Il guaio, ora, è che nel quartiere di Tin Hau è scoppiato un focolaio Omicron non tracciabile e con così poche “terze dosi” in circolazione si teme il peggio. Il governo locale, guidato alla Chief Executive Carrie Lam, ha dunque deciso per altre chiusure. Sospesi molti collegamenti aerei internazionali – tra cui quelli con gli Stati Uniti – e, in città, obbligo di chiusura alle 18 per ristoranti, bar, saloni di bellezza e sale gioco. Interi palazzi dove risultano residenti persone positive alla variante sono stati messi in lockdown.
Una battaglia, quella contro la fuga di contagi Omicron, appena iniziata. Il governo cittadino, tuttavia, può compiacersi di aver quasi concluso un’altra, volendo anche più delicata, operazione di contenimento: quella della libera circolazione di informazioni. Dall’entrata in vigore della National Security Law, nel giugno del 2020, la stretta del governo su giornali e siti che si oppongono alla linea filo-cinese è stata implacabile. Primo a finire nella rete il pesce grosso: l'”Apple Daily” dell’editore Jimmy Lai, dall’aprile scorso in prigione, dove sconta una condanna a 14 mesi per “aver organizzato proteste illegali”. Poi, via via, quelli più piccoli.
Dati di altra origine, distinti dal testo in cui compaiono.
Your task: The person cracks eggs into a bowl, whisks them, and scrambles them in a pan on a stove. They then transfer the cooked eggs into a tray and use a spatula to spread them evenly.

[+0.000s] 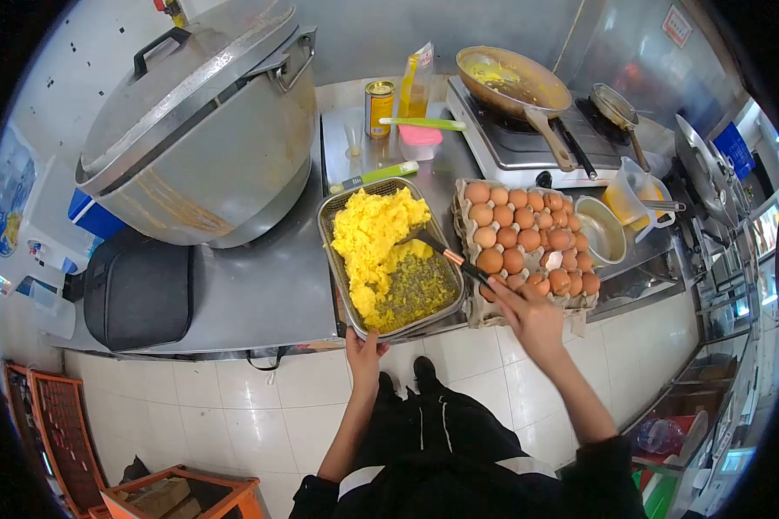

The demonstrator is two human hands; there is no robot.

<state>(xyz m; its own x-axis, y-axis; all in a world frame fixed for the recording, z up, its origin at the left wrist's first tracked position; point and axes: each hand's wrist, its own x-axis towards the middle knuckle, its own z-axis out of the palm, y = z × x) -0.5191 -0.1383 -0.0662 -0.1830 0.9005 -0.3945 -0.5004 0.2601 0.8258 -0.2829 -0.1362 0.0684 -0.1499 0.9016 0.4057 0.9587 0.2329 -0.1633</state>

Ultimi, lo “Stand News” chiuso nel dicembre scorso (con manette ai polsi di parte dello staff) e, ora, il “Citizen News”, sito aperto nel 2017 da un gruppo di veterani del giornalismo locale. Al governo non è neppure servito far tintinnare le manette: come ha spiegato il fondatore Chris Yeung, “davanti a noi ormai non c’è più solo pioggia e tempesta, ma uragani e tsunami”; così stando le cose il 4 gennaio le pubblicazioni sono cessate.
Al momento, restano in vita solo due notiziari non allineati: uno in lingua inglese e uno in cinese. Quest’ultimo ha trasferito la sua sede a Singapore, ma mantiene uno staff a Hong Kong. Triste a dirsi, al governo sarà certo più facile contenere questi due che il focolaio di Omicron.